Je reproduis ici un petit éditorial invité qui m’a été demandé par une revue Suisse.
La vérité n’est pas négociable. Elle ne devrait évidemment l’être nulle part mais, en sciences peut-être plus qu’ailleurs, aucun compromis n’est en ce domaine acceptable. Les récents débats autour d’une ère « post-vérité » (bien que le phénomène ne soit en réalité absolument pas nouveau) ont souligné la dangerosité de tout laxisme avec l’exigence de vérité. Le respect de la vérité est plus qu’un guide : il est la condition de possibilité du discours rationnel.

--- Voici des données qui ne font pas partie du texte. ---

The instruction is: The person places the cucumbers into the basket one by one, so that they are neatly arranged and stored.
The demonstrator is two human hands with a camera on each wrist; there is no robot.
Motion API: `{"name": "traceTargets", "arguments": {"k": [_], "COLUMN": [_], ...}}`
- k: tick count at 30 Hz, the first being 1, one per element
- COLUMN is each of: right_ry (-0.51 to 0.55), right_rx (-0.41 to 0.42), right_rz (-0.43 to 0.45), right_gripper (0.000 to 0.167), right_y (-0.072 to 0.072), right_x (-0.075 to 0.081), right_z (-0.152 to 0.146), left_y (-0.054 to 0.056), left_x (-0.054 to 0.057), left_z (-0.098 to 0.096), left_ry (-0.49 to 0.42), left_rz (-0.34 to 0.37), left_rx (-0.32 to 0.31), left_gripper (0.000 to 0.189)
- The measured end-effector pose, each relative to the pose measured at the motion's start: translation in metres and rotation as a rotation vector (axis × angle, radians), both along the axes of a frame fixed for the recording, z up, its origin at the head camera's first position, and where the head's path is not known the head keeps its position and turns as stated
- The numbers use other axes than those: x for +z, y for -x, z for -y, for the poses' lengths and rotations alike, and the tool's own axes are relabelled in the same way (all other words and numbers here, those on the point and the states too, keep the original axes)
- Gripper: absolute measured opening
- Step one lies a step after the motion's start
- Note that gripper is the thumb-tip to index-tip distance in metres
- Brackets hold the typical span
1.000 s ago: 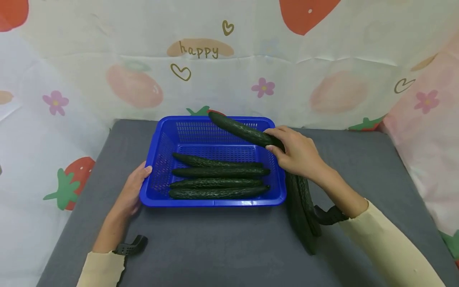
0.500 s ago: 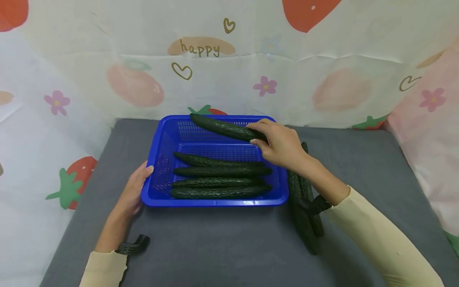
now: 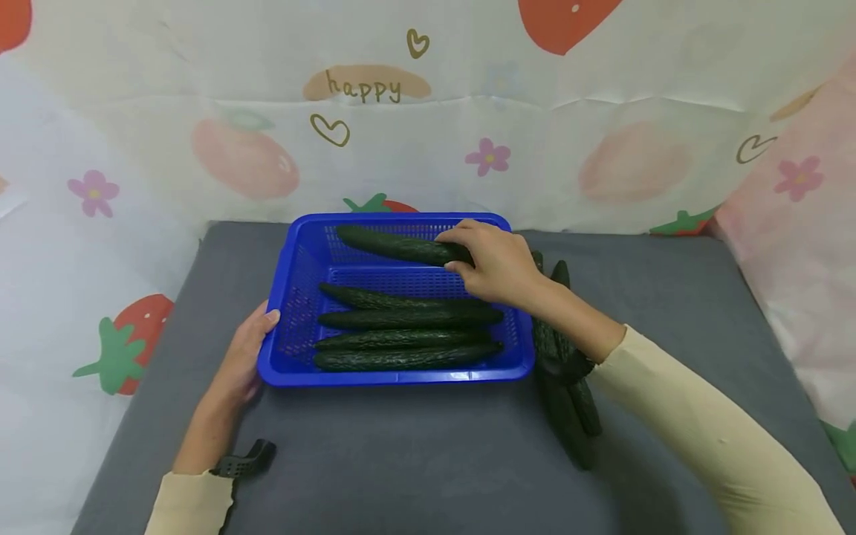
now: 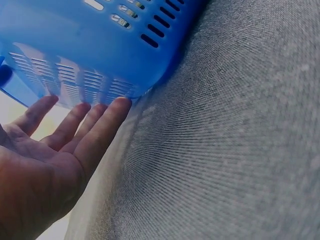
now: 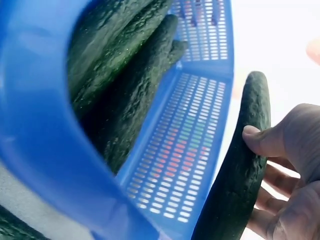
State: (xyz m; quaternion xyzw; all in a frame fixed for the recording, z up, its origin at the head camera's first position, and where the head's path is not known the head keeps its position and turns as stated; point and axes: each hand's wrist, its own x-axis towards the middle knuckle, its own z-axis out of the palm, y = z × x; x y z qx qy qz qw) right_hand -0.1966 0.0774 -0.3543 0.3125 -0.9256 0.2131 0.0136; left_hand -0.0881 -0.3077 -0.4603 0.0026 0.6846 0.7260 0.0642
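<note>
My right hand (image 3: 495,264) grips a dark green cucumber (image 3: 394,245) near its right end, over the far part of a blue plastic basket (image 3: 401,377). In the right wrist view, the thumb presses one side of this cucumber (image 5: 235,180) with the fingers behind it. Several more cucumbers (image 3: 408,319) lie side by side across the basket's near half. My left hand (image 3: 244,353) holds the basket's left side, thumb on the rim. From the left wrist view, the fingertips of that hand (image 4: 55,160) touch the slotted outer wall of the basket (image 4: 100,55).
More cucumbers (image 3: 565,409) lie on the grey cloth-covered table (image 3: 401,461), just right of the basket, partly hidden under my right forearm. Behind the table hangs a white curtain (image 3: 401,163) printed with fruit, flowers and hearts.
My right hand has carried its cucumber leftward and lower, from the basket's right rim to over its far inner part. The left hand stays on the basket's side.
</note>
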Motion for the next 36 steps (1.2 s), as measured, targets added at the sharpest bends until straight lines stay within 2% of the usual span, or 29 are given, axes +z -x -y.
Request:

Pour autant, comme cela fut rappelé avec finesse par Foucault et Deleuze (parfois victimes d’une lecture à contre-sens radical), il ne suffit pas de proclamer – à la manière d’un rituel presque magique – son attachement inconditionnel à la vérité. Encore faut-il avoir le courage de questionner la vérité pour mieux la comprendre, pour mieux la servir.
Que cela plaise ou non, ça ne fait pas question : le concept de vérité a évolué avec le temps. Et sauf à nous croire les incarnations de la « fin de l’histoire », il nous faut convenir qu’il évoluera sans doute encore. De plus, même à une époque donnée, il n’est pas le même pour toutes les cultures. En Grèce antique il était parfois synonyme d’éloquence et de capacité à convaincre, sans lien ferme avec ce qui peut advenir hors du discours – en opposition presque totale avec l’acception usuelle contemporaine. Respecter la vérité exige donc de la scruter, de la travailler et de la comprendre dans la diversité de ses significations (fut-ce pour en réfuter certaine).